The Reporters Committee for Freedom of the Press (RCFP) reported August 4 that “it is not clear that a U.S. federal subpoena could even be served on the website, which bases its operations in Iceland, Sweden and other locations.” (For more information on the federal shield law, see “Shield Law Bills Introduced Again in U.S. House and Senate” in the Winter 2009 issue of the Silha Bulletin, and “House Passes Federal Reporter Shield Law” in the Fall 2007 Bulletin.)
Paul Boyle, senior vice president of the Newspaper Association of America, told the RCFP, “under the [original] bill, if the federal government could somehow claim jurisdiction over WikiLeaks and issue a subpoena to find out more information about a source, WikiLeaks would not be able to quash the subpoena as there are broad national security exceptions to the protection.”

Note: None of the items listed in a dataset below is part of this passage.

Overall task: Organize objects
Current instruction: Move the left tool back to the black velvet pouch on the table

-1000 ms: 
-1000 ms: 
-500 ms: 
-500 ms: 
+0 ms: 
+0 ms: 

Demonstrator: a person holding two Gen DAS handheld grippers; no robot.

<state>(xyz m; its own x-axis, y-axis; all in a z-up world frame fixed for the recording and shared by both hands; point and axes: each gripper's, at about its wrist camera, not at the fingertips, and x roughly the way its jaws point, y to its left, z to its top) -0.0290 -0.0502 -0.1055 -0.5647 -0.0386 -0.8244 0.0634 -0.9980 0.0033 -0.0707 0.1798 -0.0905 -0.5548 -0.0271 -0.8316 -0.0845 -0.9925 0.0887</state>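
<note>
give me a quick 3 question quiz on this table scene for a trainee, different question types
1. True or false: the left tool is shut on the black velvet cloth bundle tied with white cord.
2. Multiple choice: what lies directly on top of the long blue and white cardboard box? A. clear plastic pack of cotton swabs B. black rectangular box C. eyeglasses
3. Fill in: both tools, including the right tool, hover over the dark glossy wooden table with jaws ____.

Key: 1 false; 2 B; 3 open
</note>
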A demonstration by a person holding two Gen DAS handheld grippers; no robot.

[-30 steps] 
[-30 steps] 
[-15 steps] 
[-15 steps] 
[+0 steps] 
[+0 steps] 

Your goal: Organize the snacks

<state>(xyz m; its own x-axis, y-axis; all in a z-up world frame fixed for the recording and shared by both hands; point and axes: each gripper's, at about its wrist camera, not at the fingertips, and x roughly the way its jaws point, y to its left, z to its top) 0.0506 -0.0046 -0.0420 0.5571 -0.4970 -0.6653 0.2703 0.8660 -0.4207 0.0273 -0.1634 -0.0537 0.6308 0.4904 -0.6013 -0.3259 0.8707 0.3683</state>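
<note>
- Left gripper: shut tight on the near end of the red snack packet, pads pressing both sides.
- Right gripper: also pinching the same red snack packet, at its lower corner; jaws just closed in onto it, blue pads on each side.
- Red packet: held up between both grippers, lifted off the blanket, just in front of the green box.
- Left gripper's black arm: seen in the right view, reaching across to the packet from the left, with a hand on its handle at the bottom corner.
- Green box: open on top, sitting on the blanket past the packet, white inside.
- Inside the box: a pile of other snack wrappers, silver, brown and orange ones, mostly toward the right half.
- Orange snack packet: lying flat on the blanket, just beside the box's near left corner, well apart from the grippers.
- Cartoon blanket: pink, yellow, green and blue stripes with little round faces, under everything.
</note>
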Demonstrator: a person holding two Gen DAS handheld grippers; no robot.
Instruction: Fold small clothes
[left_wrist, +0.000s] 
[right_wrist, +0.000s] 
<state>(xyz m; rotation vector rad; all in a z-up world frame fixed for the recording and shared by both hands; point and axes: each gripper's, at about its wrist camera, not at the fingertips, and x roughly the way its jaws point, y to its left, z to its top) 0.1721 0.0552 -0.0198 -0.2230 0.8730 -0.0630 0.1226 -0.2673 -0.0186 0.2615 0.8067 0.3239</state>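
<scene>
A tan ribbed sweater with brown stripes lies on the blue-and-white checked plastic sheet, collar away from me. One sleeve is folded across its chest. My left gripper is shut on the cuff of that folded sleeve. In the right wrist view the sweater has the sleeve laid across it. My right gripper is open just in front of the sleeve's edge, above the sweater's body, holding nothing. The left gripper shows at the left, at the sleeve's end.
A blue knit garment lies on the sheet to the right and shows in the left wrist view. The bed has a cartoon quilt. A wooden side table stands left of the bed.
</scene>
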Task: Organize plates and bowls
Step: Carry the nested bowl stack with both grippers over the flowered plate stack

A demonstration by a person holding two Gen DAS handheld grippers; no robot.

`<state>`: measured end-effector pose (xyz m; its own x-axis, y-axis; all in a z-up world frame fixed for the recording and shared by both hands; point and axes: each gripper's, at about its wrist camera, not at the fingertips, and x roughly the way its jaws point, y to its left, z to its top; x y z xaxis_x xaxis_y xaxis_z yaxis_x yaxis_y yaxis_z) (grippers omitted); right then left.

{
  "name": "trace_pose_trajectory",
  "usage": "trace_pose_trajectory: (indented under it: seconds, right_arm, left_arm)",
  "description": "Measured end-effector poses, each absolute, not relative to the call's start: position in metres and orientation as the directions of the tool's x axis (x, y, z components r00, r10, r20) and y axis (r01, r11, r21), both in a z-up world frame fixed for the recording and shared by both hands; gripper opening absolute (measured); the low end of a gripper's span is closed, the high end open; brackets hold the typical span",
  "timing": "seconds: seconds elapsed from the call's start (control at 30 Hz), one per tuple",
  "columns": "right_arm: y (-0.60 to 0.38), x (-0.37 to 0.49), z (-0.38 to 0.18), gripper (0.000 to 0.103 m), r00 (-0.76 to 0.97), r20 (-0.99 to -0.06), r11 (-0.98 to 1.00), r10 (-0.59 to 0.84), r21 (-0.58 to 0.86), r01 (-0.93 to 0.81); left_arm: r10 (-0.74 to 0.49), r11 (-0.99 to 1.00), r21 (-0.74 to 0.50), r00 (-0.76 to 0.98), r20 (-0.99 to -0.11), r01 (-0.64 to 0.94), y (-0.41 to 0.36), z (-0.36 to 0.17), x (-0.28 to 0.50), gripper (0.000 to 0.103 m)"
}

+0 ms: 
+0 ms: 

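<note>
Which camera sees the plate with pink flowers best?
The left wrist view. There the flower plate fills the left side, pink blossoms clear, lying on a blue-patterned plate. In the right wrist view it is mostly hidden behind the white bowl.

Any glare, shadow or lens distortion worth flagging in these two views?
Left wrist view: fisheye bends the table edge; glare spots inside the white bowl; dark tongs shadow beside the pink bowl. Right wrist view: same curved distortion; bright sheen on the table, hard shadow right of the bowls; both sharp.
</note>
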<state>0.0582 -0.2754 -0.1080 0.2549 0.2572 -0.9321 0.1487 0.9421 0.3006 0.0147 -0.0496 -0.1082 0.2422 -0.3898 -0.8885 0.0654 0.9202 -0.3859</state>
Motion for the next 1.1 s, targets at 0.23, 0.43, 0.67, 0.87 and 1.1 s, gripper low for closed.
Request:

Although the federal government is unlikely to prosecute or sue WikiLeaks over the publication of the classified documents, it is currently seeking to identify their source. The Wall Street Journal reported July 28 that a Department of Defense investigation has focused on Pfc. Bradley Manning, a military intelligence analyst already in detention in Kuwait since May 2010 under charges that he was responsible for the leak of the “Collateral Murder” video.
According to a July 6 press release from the United States Division Center at Camp Liberty in Baghdad, Manning is charged with violating Article 92 of the Universal Code of Military Justice for “violating a lawful Army regulation by transferring classified data onto his personal computer and adding unauthorized software to a classified computer system” and Article 134 for general misconduct—breaking federal laws against disclosing classified information.
The Wall Street Journal reported that although he was based in Iraq, according to a “defense official familiar with the investigation” Manning would have had access to the information published by WikiLeaks. The Journal reported that Manning had “Top Secret/SCI” clearance—which is above the “Secret” level—the level of the Afghanistan war documents and a clearance held by hundreds of thousands of people.
On June 7, Aftergood reported on Secrecy News that Manning’s arrest was the “third known apprehension of a suspected leaker during the Obama Administration,” which he contended “seems to reflect an increasingly aggressive response to unauthorized disclosures of classified information.”